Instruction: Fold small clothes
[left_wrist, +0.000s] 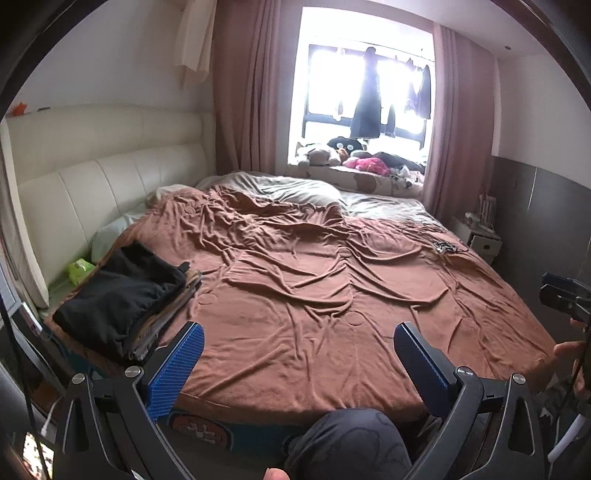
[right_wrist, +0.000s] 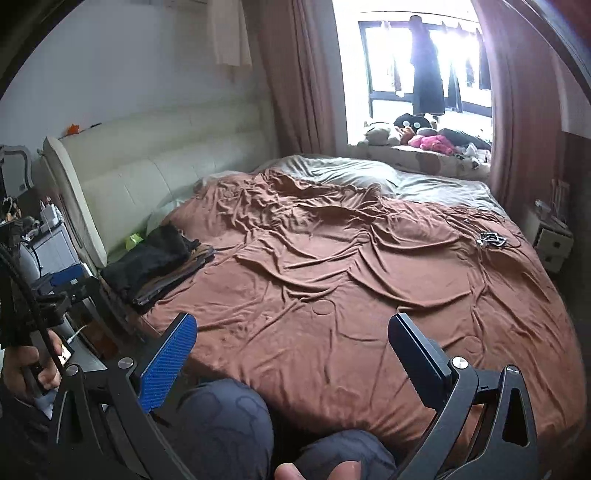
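Your stack of folded clothes (left_wrist: 122, 302) sits at the left of both frames, on the near left corner of the bed, with a black garment (left_wrist: 129, 288) on top and brownish folded pieces (left_wrist: 173, 306) showing beneath its right edge; in the right wrist view the same stack (right_wrist: 159, 266) lies left of centre, just in front of the cream padded headboard (right_wrist: 147, 173). A green packet (left_wrist: 79, 269) lies just behind the stack, against the headboard. Your left gripper (left_wrist: 299, 350) hangs over the near edge of the bed with its jaws spread wide and nothing between them, the blue ribbed pad (left_wrist: 177, 365) just beside the stack's lower right corner. Your right gripper (right_wrist: 291, 350) is likewise splayed and empty above the wrinkled brown blanket (right_wrist: 351, 277). Your knees in dark patterned trousers (right_wrist: 221, 428) press against the bed edge at the bottom of the frame. Farther out, a tangle of cables (right_wrist: 491, 240) rests on the blanket at the right, grey bedding (left_wrist: 295, 188) lies near the window (left_wrist: 369, 92), and plush toys (left_wrist: 332, 151) line the sill.
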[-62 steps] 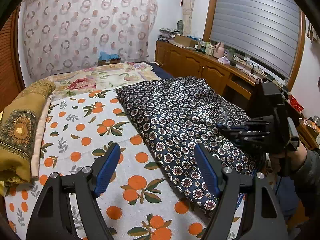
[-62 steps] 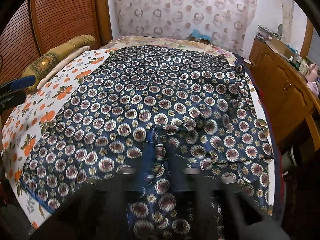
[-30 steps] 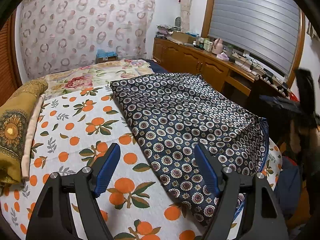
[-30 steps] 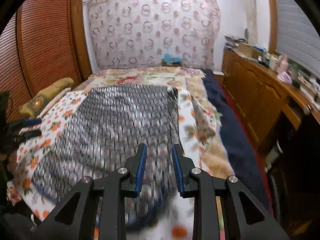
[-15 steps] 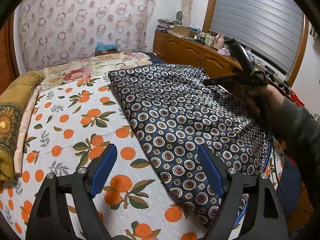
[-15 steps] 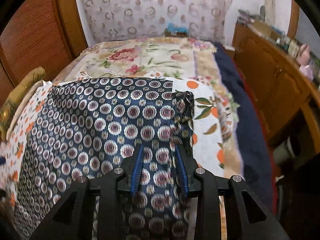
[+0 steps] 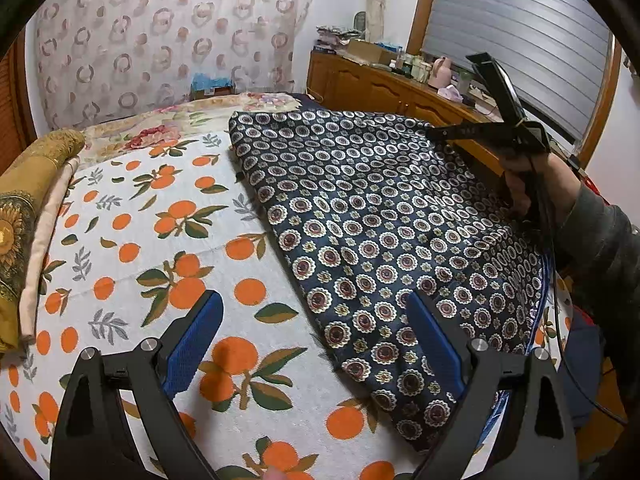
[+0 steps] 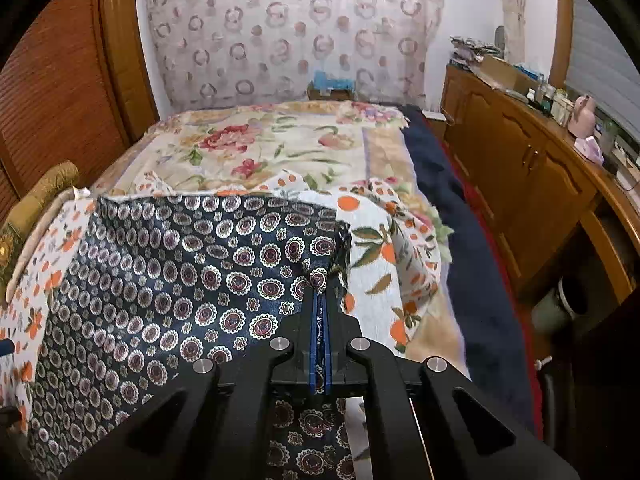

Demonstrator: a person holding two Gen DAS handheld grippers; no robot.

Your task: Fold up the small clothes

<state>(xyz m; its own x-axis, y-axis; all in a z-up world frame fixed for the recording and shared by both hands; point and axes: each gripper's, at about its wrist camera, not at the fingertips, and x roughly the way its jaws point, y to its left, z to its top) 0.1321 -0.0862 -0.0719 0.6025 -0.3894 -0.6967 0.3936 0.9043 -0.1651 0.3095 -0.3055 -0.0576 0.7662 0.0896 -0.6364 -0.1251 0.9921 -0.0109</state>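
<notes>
A dark blue garment (image 7: pixel 380 220) printed with round flower medallions lies spread flat on the right half of the bed. My left gripper (image 7: pixel 312 298) hovers over its near left edge. Its jaws are opening wide, the blue pads (image 7: pixel 192 340) touch nothing, and cloth and sheet lie below the gap. My right gripper (image 8: pixel 320 292) is shut on the garment's (image 8: pixel 180 280) far right corner, with a fold of the fabric pinched between its pads. In the left wrist view a hand holds that right gripper (image 7: pixel 430 133) low over the far right edge.
The bed wears an orange-print sheet (image 7: pixel 160 240), with a floral blanket (image 8: pixel 260 148) beyond. A gold folded cloth (image 7: pixel 20 220) lies along the left edge. A dark blue blanket (image 8: pixel 460 260) hangs off the right side. A wooden cabinet (image 8: pixel 520 160) with clutter stands close by.
My right gripper swung to the garment's far right corner and closed on it. My left gripper's jaws spread wider and it stayed over the near edge.
</notes>
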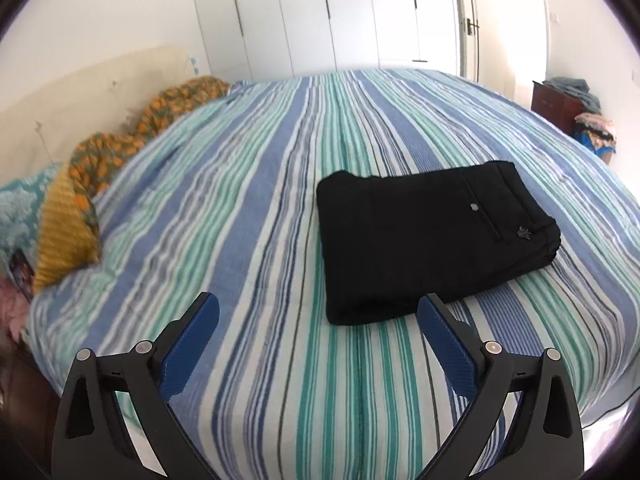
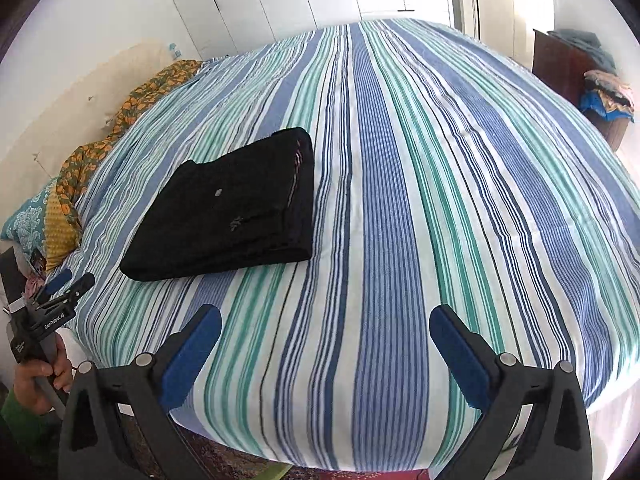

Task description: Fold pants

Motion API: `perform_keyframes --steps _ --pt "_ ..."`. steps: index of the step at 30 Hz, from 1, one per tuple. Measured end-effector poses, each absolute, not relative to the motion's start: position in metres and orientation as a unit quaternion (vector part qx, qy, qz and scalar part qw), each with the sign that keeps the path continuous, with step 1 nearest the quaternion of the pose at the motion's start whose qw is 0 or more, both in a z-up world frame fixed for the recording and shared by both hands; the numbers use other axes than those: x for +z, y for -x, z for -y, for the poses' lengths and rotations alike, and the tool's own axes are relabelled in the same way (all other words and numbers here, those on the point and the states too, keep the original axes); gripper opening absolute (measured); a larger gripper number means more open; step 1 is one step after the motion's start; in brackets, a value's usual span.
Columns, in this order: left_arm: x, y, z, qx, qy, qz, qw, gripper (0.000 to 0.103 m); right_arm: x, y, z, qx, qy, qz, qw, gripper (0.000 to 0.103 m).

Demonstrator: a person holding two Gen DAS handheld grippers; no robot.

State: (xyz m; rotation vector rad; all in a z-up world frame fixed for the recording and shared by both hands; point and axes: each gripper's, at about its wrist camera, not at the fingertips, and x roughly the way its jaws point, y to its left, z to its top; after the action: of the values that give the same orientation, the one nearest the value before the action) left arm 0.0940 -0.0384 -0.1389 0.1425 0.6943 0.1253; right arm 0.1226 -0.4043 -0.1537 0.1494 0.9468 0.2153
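Observation:
Black pants (image 1: 432, 240) lie folded into a compact rectangle on the striped bed cover (image 1: 248, 216). They also show in the right wrist view (image 2: 228, 208), left of centre. My left gripper (image 1: 318, 314) is open and empty, held above the bed just short of the pants' near edge. My right gripper (image 2: 326, 326) is open and empty, above the bed's near edge, to the right of the pants. The left gripper also shows in the right wrist view (image 2: 66, 282), held in a hand at the far left.
Orange patterned pillows (image 1: 120, 148) and a teal pillow (image 1: 16, 208) lie along the bed's left side by the wall. White wardrobe doors (image 1: 320, 12) stand behind the bed. A dark wooden cabinet (image 1: 556, 100) with piled clothes stands at the right.

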Motion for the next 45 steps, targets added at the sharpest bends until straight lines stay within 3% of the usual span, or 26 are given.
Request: perform_keyframes --steps 6,12,17,26,45 --pt "-0.094 -0.070 0.044 0.088 -0.093 -0.318 0.939 0.101 -0.105 -0.081 0.369 0.086 -0.055 -0.401 0.911 0.103" --pt "-0.069 -0.051 0.043 0.051 -0.060 -0.398 0.914 0.101 -0.065 -0.056 0.344 0.109 -0.022 -0.426 0.898 0.103" --pt "-0.057 -0.038 0.047 0.033 -0.041 -0.401 0.915 0.101 -0.035 -0.037 0.331 0.123 0.009 -0.413 0.903 0.103" --pt "-0.072 -0.039 0.049 0.024 -0.014 -0.429 0.903 0.101 -0.064 -0.039 0.324 0.089 0.007 -0.429 0.899 0.103" --pt "-0.078 -0.035 0.052 0.040 -0.019 -0.436 0.899 0.101 -0.073 -0.030 0.306 0.084 0.039 -0.433 0.897 0.103"
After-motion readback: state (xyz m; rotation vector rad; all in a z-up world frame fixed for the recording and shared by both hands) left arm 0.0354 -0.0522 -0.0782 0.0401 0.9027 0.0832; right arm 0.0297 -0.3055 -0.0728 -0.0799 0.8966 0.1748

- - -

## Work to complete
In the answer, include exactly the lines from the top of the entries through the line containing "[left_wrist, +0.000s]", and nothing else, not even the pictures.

## Answer space
Instruction: Fold small clothes
[left_wrist, +0.000s] 

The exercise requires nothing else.